Source records
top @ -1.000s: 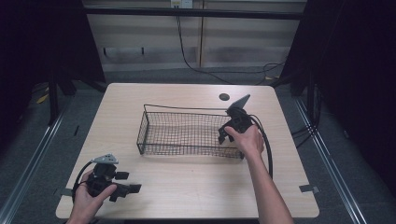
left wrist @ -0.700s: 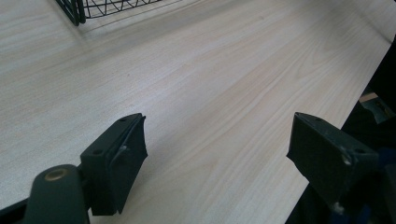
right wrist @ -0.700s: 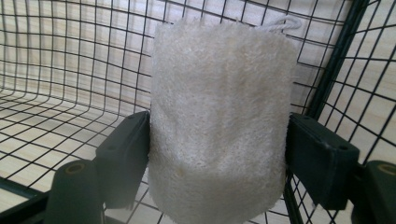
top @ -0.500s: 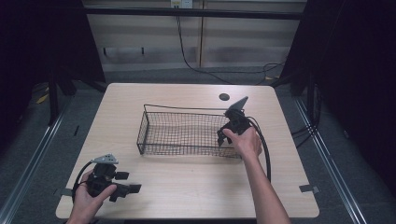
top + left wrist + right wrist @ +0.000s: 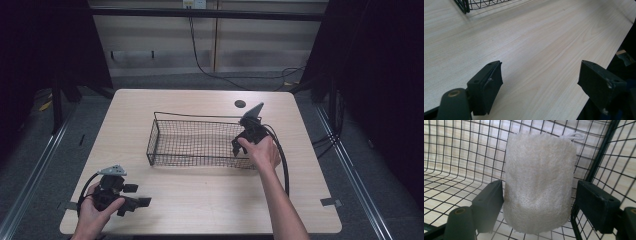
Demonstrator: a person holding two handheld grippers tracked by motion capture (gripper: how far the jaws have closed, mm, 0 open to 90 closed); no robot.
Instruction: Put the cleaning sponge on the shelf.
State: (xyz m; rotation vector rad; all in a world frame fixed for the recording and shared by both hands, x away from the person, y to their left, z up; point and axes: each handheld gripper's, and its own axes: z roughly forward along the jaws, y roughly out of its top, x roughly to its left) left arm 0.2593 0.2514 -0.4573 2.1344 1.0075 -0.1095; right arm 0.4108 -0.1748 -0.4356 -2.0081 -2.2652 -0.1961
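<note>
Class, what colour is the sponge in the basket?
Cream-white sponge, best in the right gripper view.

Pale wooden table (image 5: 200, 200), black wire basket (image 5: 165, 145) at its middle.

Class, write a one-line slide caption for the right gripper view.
Open tongs straddle a white loofah in the corner of a wire basket.

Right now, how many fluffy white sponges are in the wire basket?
1. The sponge stands in a corner of the basket, between the open jaws of the right gripper. From the high view, the hand covers that corner, so another could be hidden.
</note>
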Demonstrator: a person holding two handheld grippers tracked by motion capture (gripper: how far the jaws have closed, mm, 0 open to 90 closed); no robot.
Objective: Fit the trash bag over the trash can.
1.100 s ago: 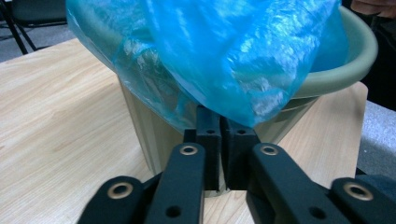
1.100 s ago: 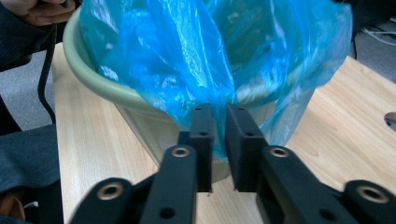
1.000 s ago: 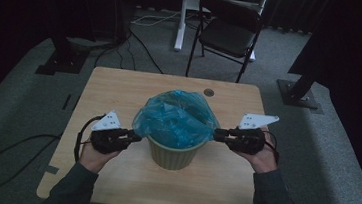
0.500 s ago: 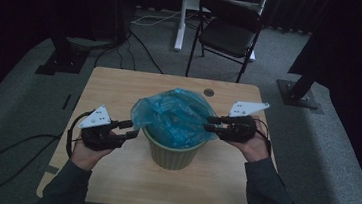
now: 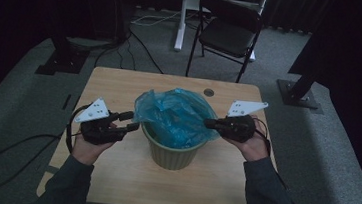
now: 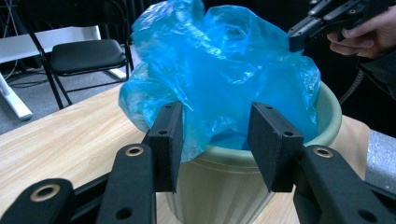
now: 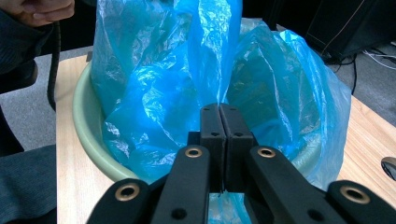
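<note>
The blue bag (image 5: 175, 115) is bulging out of the green bin (image 5: 170, 151) at table centre, lying at three o'clock from the left gripper (image 5: 128, 121), whose jaws have just been opening and are holding nothing, while the right gripper (image 5: 208, 122) at the bin's three o'clock has just been closing, though whether film is pinched is hard to make out.

Table (image 5: 120, 83): one. Green bin (image 5: 171, 154): one. Blue bag (image 5: 175, 114): one, in the bin. Grippers: two, left gripper (image 5: 128, 121), right gripper (image 5: 208, 121). Folding chair (image 5: 228, 33): one. White stand (image 5: 181, 16): one.

Dark studio: camera stands (image 5: 58, 50), floor cables (image 5: 140, 38)
</note>
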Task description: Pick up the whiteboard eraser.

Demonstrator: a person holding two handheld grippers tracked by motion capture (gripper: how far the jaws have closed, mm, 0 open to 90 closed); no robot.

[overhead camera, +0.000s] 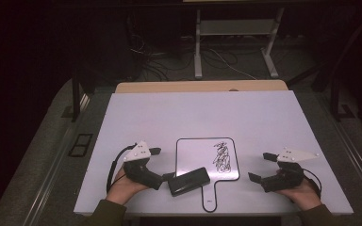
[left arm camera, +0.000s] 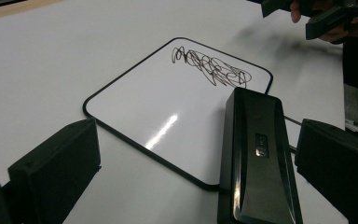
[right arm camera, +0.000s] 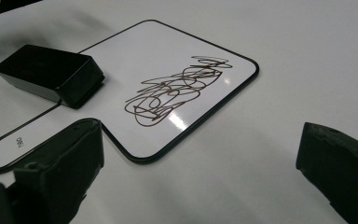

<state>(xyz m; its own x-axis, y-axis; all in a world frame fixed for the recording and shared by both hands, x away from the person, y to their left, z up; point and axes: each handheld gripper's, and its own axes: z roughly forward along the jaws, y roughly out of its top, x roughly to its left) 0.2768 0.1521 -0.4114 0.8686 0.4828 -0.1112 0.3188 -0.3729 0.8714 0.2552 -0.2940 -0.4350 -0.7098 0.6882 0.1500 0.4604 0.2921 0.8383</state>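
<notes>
A small hand-held whiteboard [overhead camera: 193, 155] [left arm camera: 158, 107] [right arm camera: 135, 51] with a black rim and a handle lies flat near the table's front edge. A black scribble [overhead camera: 222, 157] [left arm camera: 212, 70] [right arm camera: 172, 91] covers its right part. A black eraser [overhead camera: 188, 181] [left arm camera: 256, 158] [right arm camera: 51, 74] rests on the board's near left corner. My left gripper [overhead camera: 162, 164] [left arm camera: 200, 144] is open just left of the board, and the eraser lies between its jaws, close to the right one. My right gripper [overhead camera: 261, 167] [right arm camera: 200, 158] is open to the right of the board, with only bare table between its jaws.
The white table [overhead camera: 193, 113] has a wooden strip [overhead camera: 200, 86] along its far edge. Beyond it stand the white legs of another table [overhead camera: 198, 52] among loose cables on the floor. A black floor box [overhead camera: 80, 144] lies left of the table.
</notes>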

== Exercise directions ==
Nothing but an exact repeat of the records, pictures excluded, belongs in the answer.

== Solution below ==
top @ -1.000s: 
left wrist @ -0.700s: 
right wrist @ -0.700s: 
top @ -0.500s: 
top + left wrist + right wrist @ +0.000s: 
Demonstrator: a person holding two handheld grippers tracked by motion capture (gripper: how far the jaws have closed, mm, 0 open to 90 closed); no robot.
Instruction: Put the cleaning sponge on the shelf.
State: (xyz m; rotation vector rad; all in a world frame fixed for the recording and shared by both hands, x away from the person, y to their left, z up; point and axes: each handheld gripper's, and its own axes: z roughly forward along the jaws, y roughly out of its top, x roughly to its left) left arm 0.2593 0.2514 -0.4573 2.1344 1.0075 -0.1095; right arm 0.4108 -0.1748 -0.4356 -2.0081 -2.2652 -0.1961
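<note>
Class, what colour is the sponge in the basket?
Cream-white sponge, best in the right gripper view.

Pale wooden table (image 5: 200, 200), black wire basket (image 5: 165, 145) at its middle.

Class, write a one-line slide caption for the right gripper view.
Open tongs straddle a white loofah in the corner of a wire basket.

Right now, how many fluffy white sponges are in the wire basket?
1. The sponge stands in a corner of the basket, between the open jaws of the right gripper. From the high view, the hand covers that corner, so another could be hidden.
</note>
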Demonstrator: a person holding two handheld grippers tracked by motion capture (gripper: how far the jaws have closed, mm, 0 open to 90 closed); no robot.
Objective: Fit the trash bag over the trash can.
1.100 s ago: 
1.100 s ago: 
1.000 s ago: 
0.500 s ago: 
now: 
now: 
now: 
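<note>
The blue bag (image 5: 175, 115) is bulging out of the green bin (image 5: 170, 151) at table centre, lying at three o'clock from the left gripper (image 5: 128, 121), whose jaws have just been opening and are holding nothing, while the right gripper (image 5: 208, 122) at the bin's three o'clock has just been closing, though whether film is pinched is hard to make out.

Table (image 5: 120, 83): one. Green bin (image 5: 171, 154): one. Blue bag (image 5: 175, 114): one, in the bin. Grippers: two, left gripper (image 5: 128, 121), right gripper (image 5: 208, 121). Folding chair (image 5: 228, 33): one. White stand (image 5: 181, 16): one.

Dark studio: camera stands (image 5: 58, 50), floor cables (image 5: 140, 38)
</note>
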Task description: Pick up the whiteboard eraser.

Demonstrator: a person holding two handheld grippers tracked by motion capture (gripper: how far the jaws have closed, mm, 0 open to 90 closed); no robot.

[overhead camera, +0.000s] 
[left arm camera, +0.000s] 
[right arm camera, +0.000s] 

<state>(xyz m; its own x-axis, y-axis; all in a world frame fixed for the recording and shared by both hands, x away from the person, y to their left, z up; point and axes: each handheld gripper's, and its own axes: z roughly forward along the jaws, y roughly out of its top, x roughly to its left) 0.2768 0.1521 -0.4114 0.8686 0.4828 -0.1112 0.3188 -0.3729 0.8714 0.2552 -0.2940 -0.4350 -0.7098 0.6882 0.1500 0.4604 0.2921 0.8383</state>
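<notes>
A small hand-held whiteboard [overhead camera: 193, 155] [left arm camera: 158, 107] [right arm camera: 135, 51] with a black rim and a handle lies flat near the table's front edge. A black scribble [overhead camera: 222, 157] [left arm camera: 212, 70] [right arm camera: 172, 91] covers its right part. A black eraser [overhead camera: 188, 181] [left arm camera: 256, 158] [right arm camera: 51, 74] rests on the board's near left corner. My left gripper [overhead camera: 162, 164] [left arm camera: 200, 144] is open just left of the board, and the eraser lies between its jaws, close to the right one. My right gripper [overhead camera: 261, 167] [right arm camera: 200, 158] is open to the right of the board, with only bare table between its jaws.
The white table [overhead camera: 193, 113] has a wooden strip [overhead camera: 200, 86] along its far edge. Beyond it stand the white legs of another table [overhead camera: 198, 52] among loose cables on the floor. A black floor box [overhead camera: 80, 144] lies left of the table.
</notes>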

The output for this exercise is finished.